Current medical training does not prepare physicians for the needs of disabled patients. Despite the prevalence of disability and this population’s increased healthcare utilization, a survey of internal medicine and family medicine residents found that only a quarter of residents reported ever having received any disability training.16 Moreover, of the half of emergency medicine residency programs that have any time dedicated to disability training, they report spending only 1.5 hours on it.17 This problem has been recognized globally for a long time. The first World Report on Disability conducted by the World Health Organization (WHO) in 2011 articulated the lack of necessary knowledge and skills of health care providers to meet healthcare needs of disabled patients. 11 This includes items such as providing accommodations, addressing common misconceptions and biases towards disabled patients, and teaching how to perform a physical exam for a patient who uses a wheelchair. These skills and knowledge are not evaluated on licensing examinations and attitudinal barriers are not considered in determining ability to provide care.18 This provides little incentive to incorporate disability training and disability etiquette into medical training. Even when disability is addressed in medical training, it is often through the medical model lens, in which disability is considered solely a deficit of the individual without addressing the built environment, ableism, and structural barriers that impact disabled patients’ health and wellbeing.19 The current medical training system is producing trainees who leave with little to no time dedicated to learning how to properly care for disabled patients and the issues they face, despite the large number of disabled patients they will care for.
In response to this issue, some medical schools have started incorporating disability content into curricula. Many of these programs involve single sessions with some positive effects. For example, the University of South Carolina found that third-year medical students who attended a 90-minute session felt less “awkward” and “sorry for” disabled people,20 and the University of California San Francisco piloted a 2-hour session for first-year students involving a series of activities and discussions that students considered meaningful and relevant.21 While some content is better than none, it is more effective and far less “othering” to incorporate disability content across the years of medical school. For example, The Ohio State University’s Lead, Serve, Inspire curriculum includes content across all four years, including educational experiences incorporating disability in both clinical and community settings.22 They also partnered with the Alliance for Disability in Health Care Education to publish a set of core competencies for use across health professions.23 This trend is encouraging, but it is still a minority of medical schools with disability curricula and these curricula must expand programming past single lectures to a wider variety of formats, include direct interaction with disabled people, and consult disabled people in their design.

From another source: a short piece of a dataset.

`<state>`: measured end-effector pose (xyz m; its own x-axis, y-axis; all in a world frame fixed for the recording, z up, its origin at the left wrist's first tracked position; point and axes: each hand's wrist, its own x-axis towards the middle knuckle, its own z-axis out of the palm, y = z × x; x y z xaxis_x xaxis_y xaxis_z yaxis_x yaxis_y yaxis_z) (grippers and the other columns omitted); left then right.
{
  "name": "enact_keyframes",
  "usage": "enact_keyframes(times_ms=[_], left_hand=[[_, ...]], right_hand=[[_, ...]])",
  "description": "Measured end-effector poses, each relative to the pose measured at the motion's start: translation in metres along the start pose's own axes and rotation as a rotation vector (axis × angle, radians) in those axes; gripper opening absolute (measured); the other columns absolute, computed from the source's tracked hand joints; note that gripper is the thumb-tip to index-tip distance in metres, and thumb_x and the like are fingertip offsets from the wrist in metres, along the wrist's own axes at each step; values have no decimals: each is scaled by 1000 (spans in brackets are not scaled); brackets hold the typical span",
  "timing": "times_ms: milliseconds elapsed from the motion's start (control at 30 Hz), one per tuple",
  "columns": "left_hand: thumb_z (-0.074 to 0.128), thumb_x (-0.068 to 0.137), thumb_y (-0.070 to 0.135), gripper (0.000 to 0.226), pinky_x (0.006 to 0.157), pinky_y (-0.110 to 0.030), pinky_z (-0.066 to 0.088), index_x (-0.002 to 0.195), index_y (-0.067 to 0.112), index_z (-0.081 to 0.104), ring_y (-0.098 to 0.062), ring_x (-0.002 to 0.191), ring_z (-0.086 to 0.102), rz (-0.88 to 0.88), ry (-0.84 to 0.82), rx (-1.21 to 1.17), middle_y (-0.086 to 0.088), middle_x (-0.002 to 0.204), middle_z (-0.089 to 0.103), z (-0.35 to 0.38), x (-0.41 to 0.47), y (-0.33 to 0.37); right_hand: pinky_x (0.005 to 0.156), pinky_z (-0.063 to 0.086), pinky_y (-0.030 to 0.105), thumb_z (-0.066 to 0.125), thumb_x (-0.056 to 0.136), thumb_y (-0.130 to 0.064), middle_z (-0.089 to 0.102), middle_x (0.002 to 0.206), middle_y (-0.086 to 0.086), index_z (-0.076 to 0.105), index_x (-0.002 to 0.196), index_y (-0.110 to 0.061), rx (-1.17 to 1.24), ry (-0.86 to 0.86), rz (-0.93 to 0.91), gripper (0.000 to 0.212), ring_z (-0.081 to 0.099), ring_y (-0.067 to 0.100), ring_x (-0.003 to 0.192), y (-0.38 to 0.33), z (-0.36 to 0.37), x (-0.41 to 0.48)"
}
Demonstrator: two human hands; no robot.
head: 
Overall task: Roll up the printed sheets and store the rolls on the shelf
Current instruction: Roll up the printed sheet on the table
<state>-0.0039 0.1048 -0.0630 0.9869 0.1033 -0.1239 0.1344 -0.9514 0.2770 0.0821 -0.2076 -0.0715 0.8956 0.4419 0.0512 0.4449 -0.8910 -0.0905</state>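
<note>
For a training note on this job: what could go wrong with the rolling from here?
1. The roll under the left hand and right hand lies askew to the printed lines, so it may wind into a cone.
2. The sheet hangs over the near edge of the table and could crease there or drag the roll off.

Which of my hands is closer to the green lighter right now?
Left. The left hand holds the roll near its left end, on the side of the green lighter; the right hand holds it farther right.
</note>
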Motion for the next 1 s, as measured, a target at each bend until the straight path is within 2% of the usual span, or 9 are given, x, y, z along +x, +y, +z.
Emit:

In fact, beyond simply being the object of education, disabled people themselves can directly contribute to this learning. A common approach to incorporate disabled people is through panel discussions. Depending on the choice of questions, these can give students insight into the everyday experience living with a disability. However, there are other ways to more fully allow disabled people to teach students how to provide appropriate care. Many medical schools use standardized or simulated patients (SPs) in which a well individual is trained and prepared to portray a patient with an illness. This allows students to build their skills and confidence prior to entering the clinical space. There are some institutions recognizing that disability is not simply a role to be played, but a lived experience to learn from, and so are training disabled people to serve as SPs.24 Many students, who noted having minimal to no prior experience with disabled patients, felt that working with disabled SPs was helpful in learning about the needs of disabled patients and improved targeted interviewing skills. While there were operational challenges, they were not insurmountable, and these individuals’ authenticity and expertise were considered worthwhile.24 Finally, to counter the “disability paradox,” it is important to allow students to have experiences that show how disabled people can have meaningful lives in the community.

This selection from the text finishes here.